### WHAT IS REQUIRED:
Copy exactly the lines of the data below that run from the line holding "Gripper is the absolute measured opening" through the line holding "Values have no", both ends included.
**** SOURCE DATA ****
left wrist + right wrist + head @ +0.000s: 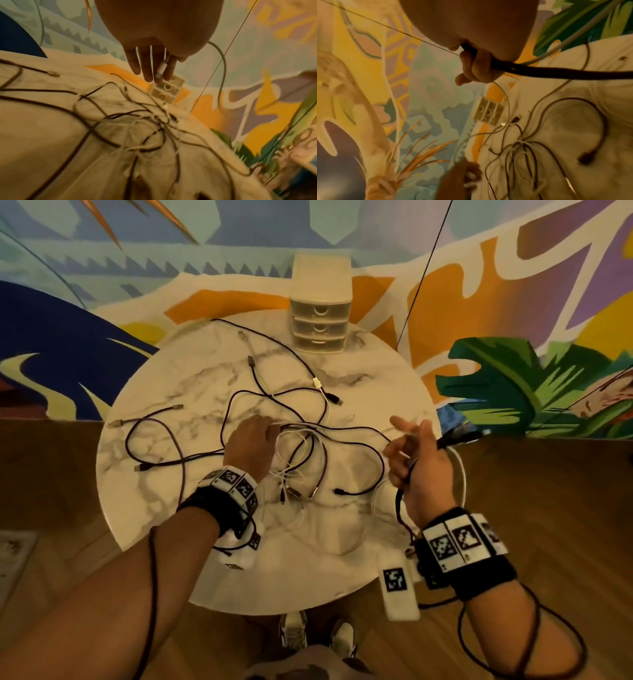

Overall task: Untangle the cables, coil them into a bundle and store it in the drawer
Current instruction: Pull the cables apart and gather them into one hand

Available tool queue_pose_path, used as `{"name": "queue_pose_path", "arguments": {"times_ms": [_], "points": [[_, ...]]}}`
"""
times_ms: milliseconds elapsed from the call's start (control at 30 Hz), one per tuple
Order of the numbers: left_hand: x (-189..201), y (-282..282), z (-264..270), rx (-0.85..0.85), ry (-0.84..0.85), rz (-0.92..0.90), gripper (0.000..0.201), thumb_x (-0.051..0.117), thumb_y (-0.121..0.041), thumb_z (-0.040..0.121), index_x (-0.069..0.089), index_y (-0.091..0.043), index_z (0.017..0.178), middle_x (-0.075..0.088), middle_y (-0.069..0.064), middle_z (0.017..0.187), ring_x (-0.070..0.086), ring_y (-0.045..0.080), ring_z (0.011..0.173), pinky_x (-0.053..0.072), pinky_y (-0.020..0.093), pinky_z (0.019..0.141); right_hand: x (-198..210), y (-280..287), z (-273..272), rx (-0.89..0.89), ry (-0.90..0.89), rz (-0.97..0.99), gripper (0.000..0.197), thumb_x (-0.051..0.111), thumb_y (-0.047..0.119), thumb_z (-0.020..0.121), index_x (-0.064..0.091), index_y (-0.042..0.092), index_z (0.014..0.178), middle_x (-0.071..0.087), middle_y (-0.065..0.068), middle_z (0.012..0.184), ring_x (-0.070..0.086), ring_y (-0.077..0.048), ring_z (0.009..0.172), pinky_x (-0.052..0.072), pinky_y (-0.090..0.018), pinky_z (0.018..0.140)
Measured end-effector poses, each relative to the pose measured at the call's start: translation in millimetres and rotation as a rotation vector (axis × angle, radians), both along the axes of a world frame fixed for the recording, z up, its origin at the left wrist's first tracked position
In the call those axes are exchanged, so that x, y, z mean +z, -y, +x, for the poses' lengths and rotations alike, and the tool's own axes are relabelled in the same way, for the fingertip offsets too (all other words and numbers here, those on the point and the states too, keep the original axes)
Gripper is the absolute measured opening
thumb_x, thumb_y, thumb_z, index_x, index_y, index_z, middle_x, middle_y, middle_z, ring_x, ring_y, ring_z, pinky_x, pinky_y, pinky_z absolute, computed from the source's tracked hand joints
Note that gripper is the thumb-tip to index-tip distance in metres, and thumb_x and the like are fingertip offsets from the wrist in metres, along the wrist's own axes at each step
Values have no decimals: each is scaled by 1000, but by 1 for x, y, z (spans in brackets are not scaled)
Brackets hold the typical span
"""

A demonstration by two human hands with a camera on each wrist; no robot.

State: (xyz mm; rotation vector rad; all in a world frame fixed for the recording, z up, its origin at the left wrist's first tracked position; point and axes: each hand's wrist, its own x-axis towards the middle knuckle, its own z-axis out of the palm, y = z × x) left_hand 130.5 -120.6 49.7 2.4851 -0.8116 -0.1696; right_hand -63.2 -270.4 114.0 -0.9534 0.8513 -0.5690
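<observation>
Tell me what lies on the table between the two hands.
In the head view, between the left hand and right hand lies the cable tangle, white and dark loops crossing on the marble table.

Tangled dark and white cables (301,446) on table, closed drawer unit (320,316) behind

The cables (301,446) lie tangled on the table (376,392), spreading from its centre to its left side. The drawer unit (320,313) stands at the far edge, behind the tangle, drawers closed.
</observation>
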Motion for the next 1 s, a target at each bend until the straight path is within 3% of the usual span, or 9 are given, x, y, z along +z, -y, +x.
{"name": "queue_pose_path", "arguments": {"times_ms": [100, 167, 267, 467, 533, 600, 733, 867, 1000], "points": [[18, 2, -12, -73, 1, -164, 26, 42, -27, 95, 61, -10, 90, 65, 13, 93, 58, 30, 89, 41, 37, 78, -19, -7, 1, 54, -26, -5, 46, 31, 41, 102, 61, 11, 119, 56, 0, 60, 25, -7, 41, 19, -16, 37], [21, -3, -23, -179, -109, -81, 27, 40, -34, 95, 51, -16, 78, 64, 9, 80, 57, 27, 77, 42, 38, 70, -26, -4, -1, 29, -38, -25, 44, 32, 38, 102, 63, 10, 116, 58, 1, 61, 25, -7, 40, 19, -17, 36], [26, -11, -26, -269, -269, 63, 21, 47, -32, 95, 48, -14, 83, 60, 6, 75, 52, 20, 67, 42, 38, 64, -33, 16, -11, -95, -59, -63, 44, 32, 36, 103, 64, 8, 113, 58, 0, 63, 26, -6, 37, 21, -16, 35], [45, 13, -51, -434, -308, -114, 23, 41, -24, 95, 51, -20, 74, 52, -8, 66, 49, 8, 65, 31, 24, 61, -69, 52, -62, -268, -330, -118, 50, 33, 43, 101, 67, 6, 105, 60, 4, 52, 36, -5, 36, 26, -20, 38], [50, 28, -59, -301, -345, -259, 25, 41, -20, 98, 57, -15, 79, 51, -10, 59, 49, 1, 58, 33, 20, 57, -88, 53, -89, -205, -504, -116, 56, 33, 49, 99, 70, 8, 92, 58, 3, 48, 38, -7, 36, 28, -23, 41], [58, 41, -64, -179, -340, -368, 19, 44, -24, 97, 56, -12, 89, 51, -6, 59, 45, 6, 53, 34, 28, 55, -102, 49, -114, -43, -623, -132, 63, 33, 55, 96, 73, 11, 77, 54, 0, 47, 38, -8, 34, 28, -24, 44], [78, 68, -92, -193, -413, -365, 12, 40, -23, 94, 43, -12, 98, 41, -4, 58, 35, 15, 50, 29, 33, 54, -97, 37, -150, 183, -758, -220, 67, 44, 50, 95, 61, 5, 49, 46, 3, 31, 42, -3, 28, 33, -23, 48], [96, 87, -126, -351, -227, -235, 9, 42, -18, 93, 47, -10, 93, 55, 3, 69, 49, 21, 62, 37, 37, 60, -69, 28, -160, -43, -561, -303, 60, 39, 45, 97, 63, 4, 61, 54, -3, 47, 49, -11, 42, 41, -16, 44], [98, 95, -167, -676, -272, -182, 5, 58, -9, 84, 62, -12, 86, 61, -7, 75, 56, 3, 69, 42, 20, 64, -24, 21, -146, -114, -320, -546, 43, 36, 38, 100, 70, 14, 90, 61, 9, 73, 52, 2, 57, 41, -15, 56]]}}
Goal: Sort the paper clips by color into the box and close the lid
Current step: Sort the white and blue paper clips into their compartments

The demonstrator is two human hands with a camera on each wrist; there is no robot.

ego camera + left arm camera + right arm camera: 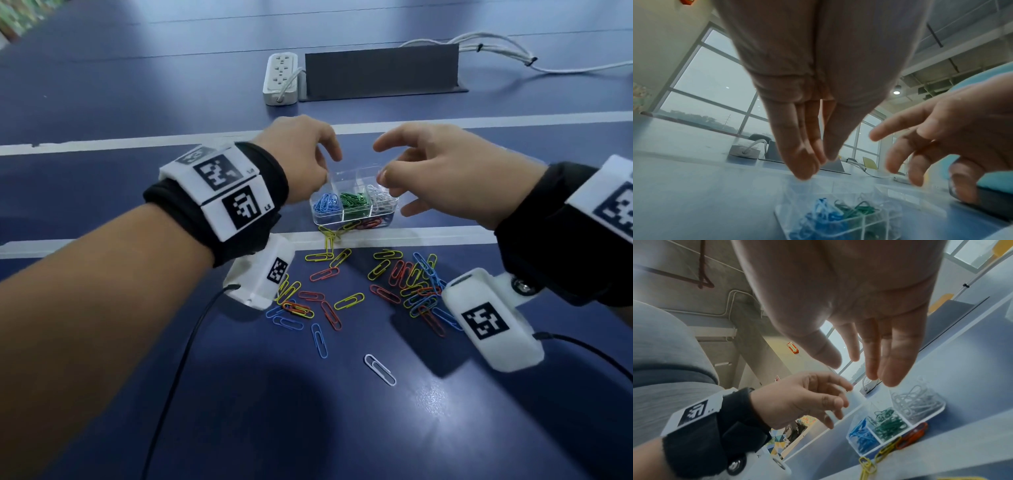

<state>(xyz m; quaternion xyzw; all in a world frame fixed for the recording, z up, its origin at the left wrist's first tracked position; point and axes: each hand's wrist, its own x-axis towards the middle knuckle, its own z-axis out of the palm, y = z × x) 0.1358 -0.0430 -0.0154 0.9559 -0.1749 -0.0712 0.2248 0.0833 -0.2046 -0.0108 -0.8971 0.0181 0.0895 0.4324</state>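
Both hands hover over the clear compartment box (354,209), which sits on the white line of the blue table (102,102), its long axis running left to right. The left hand (301,161) has its fingertips bunched at the box's left far corner; whether it pinches the clear lid I cannot tell. The right hand (442,171) is spread, holding nothing. Blue, green and white clips fill the near compartments, yet loose paper clips (342,291) lie scattered nearer, so sorting looks unfinished. Next, I judge, comes picking up more yellow and red ones.
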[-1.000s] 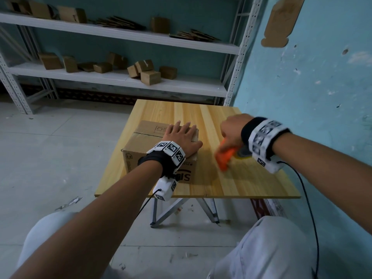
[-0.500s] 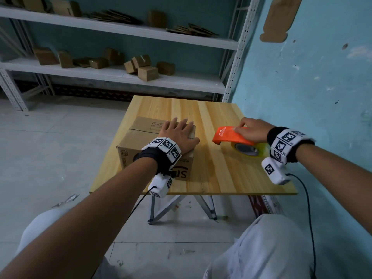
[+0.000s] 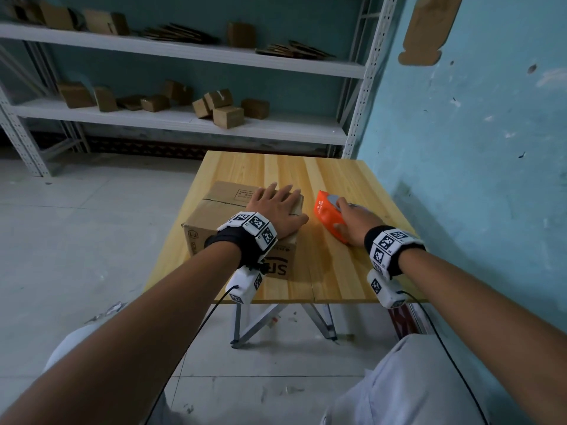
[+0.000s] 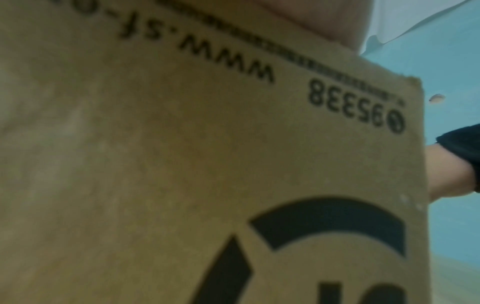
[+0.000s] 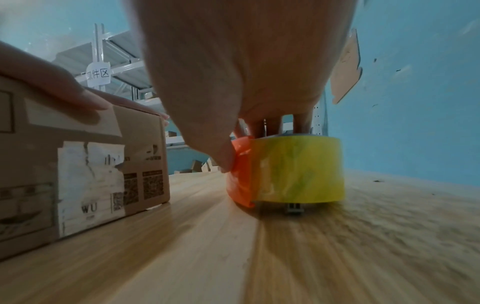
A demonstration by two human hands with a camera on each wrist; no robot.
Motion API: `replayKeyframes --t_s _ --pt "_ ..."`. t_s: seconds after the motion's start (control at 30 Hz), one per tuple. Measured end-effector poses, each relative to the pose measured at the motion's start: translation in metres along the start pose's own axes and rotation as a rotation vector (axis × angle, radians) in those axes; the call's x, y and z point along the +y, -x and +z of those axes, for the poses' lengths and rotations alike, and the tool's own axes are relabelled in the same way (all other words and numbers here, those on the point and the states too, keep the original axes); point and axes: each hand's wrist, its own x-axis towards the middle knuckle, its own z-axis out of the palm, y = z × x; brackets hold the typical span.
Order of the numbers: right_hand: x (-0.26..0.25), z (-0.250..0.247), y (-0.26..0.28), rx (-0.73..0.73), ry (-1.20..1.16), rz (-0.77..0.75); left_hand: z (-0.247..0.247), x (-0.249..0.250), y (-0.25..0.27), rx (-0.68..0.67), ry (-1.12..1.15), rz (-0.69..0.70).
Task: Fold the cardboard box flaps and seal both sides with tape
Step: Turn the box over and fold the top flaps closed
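Both hands down: left (image 3: 277,210) atop box (image 3: 221,214), right (image 3: 352,220) gripping dispenser (image 3: 326,214) beside.

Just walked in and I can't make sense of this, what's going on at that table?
A person is packing a cardboard box on a wooden table. Their left hand lies flat on top, holding the flaps closed. Their right hand rests on an orange tape dispenser beside the box. No tape is going on yet.

The cardboard box (image 4: 207,164) is cut off by the left-wrist picture's edges, its print blurred. Beside the box, the tape dispenser (image 3: 329,217) is half covered by the right hand (image 3: 356,220); whether it is gripped cannot be told.
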Motion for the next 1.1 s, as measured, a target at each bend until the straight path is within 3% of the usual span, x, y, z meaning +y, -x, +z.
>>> replayKeyframes --t_s 0.1,0.2,0.37,0.47,0.6,0.83,1.03,1.1 --pt "-0.001 0.004 0.0 0.193 0.137 0.023 0.0 -0.004 -0.005 -0.023 -0.022 0.047" --pt "-0.01 0.005 0.0 0.355 -0.076 -0.025 -0.004 -0.007 -0.004 -0.049 -0.235 0.206" --pt "-0.031 -0.001 -0.007 0.283 -0.576 -0.218 -0.011 -0.009 -0.004 -0.06 -0.277 0.251" --pt "-0.039 0.003 -0.014 0.241 -0.7 -0.305 -0.011 -0.009 -0.008 -0.021 -0.104 0.23" --pt "-0.041 0.011 -0.022 0.271 -0.773 -0.239 -0.012 -0.01 -0.013 0.034 0.258 0.104" --pt "-0.04 0.011 -0.025 0.395 -0.674 -0.241 -0.007 -0.03 -0.029 0.084 0.29 0.155" --pt "-0.045 0.007 -0.022 0.452 -0.516 -0.203 -0.008 -0.049 -0.027 0.433 0.194 0.097" --pt "-0.047 0.006 -0.019 0.461 -0.497 -0.19 -0.011 -0.054 -0.023 0.464 0.205 0.064"
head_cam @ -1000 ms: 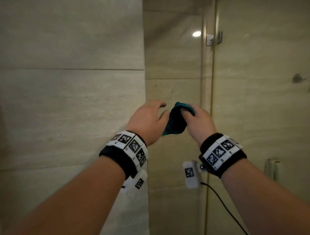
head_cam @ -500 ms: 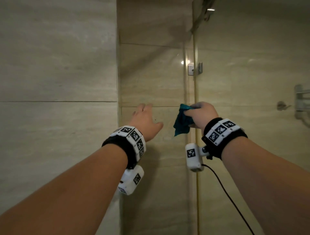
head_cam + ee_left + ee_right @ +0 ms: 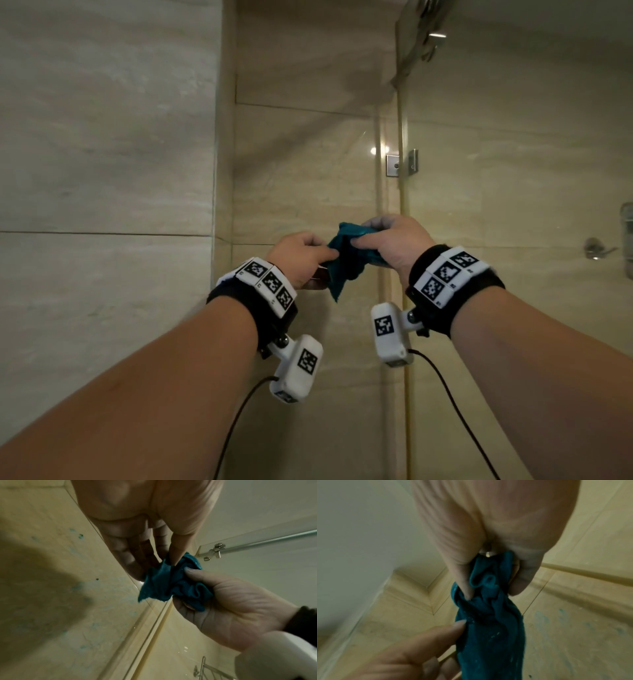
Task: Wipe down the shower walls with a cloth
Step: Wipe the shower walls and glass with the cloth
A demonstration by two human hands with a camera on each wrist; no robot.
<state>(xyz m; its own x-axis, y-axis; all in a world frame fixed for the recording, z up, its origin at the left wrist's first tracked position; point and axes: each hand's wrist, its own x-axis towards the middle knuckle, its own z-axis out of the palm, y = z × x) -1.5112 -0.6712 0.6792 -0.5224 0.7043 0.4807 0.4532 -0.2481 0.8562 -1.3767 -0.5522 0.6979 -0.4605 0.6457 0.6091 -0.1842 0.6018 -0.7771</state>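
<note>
Bare forearms wear black wristbands (image 3: 455, 284) with checkered tags and white cabled cameras (image 3: 296, 368).

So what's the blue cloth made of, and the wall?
The cloth looks like soft, fuzzy fabric, maybe microfibre: it crumples into folds between the left hand and right hand. The wall looks like smooth beige stone or stone-look tile, with faint veins and thin joint lines.

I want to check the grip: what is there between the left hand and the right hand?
Only the teal cloth, bunched: the left hand pinches one end, the right hand grips the other. The head view shows it.
</note>
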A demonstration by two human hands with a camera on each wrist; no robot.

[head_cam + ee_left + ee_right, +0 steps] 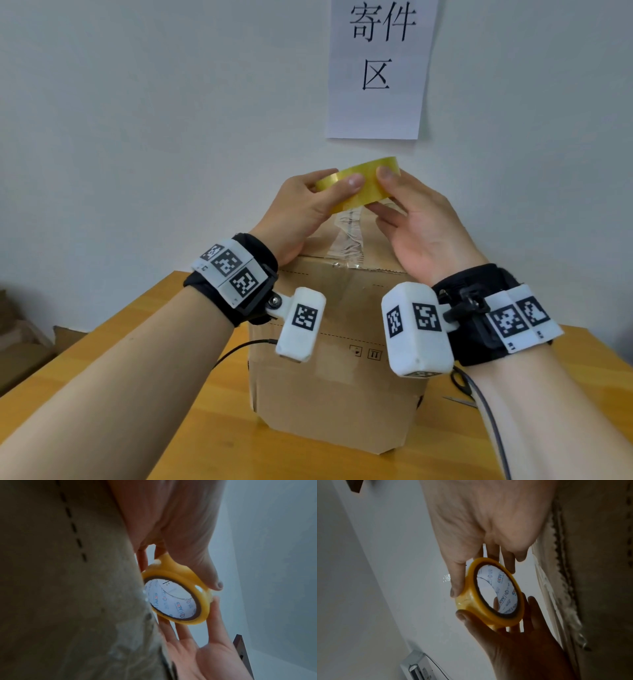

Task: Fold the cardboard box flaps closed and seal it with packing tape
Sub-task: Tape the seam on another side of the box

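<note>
I have both hands, left (301, 205) and right (411, 219), pinching the tape roll (356, 183) just above the closed box (335, 359) on the worktop (120, 342). I judge the loose end needs finding: turn the roll slowly, feel for the edge with a thumbnail, then pull along the seam.

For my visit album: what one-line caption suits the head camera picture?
Both hands, left hand and right hand, hold a yellow tape roll above a closed cardboard box.

Head view looks down from above; wrist views close, along palms; all share tape roll (359, 183).
</note>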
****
### ANSWER:
Gripper is the absolute measured opening
thumb_x, thumb_y, thumb_z, index_x, index_y, index_z, middle_x, middle_y, middle_z, ring_x, ring_y, ring_z, pinky_x, pinky_y, pinky_z absolute, computed from the source's tracked hand joints
Note that gripper is the thumb-tip to index-tip distance in metres, and thumb_x and the like are fingertip offsets from the wrist in metres, along the wrist's own axes at each step
Values have no decimals: each is scaled by 1000, but by 1 for x, y, z (spans in brackets are not scaled)

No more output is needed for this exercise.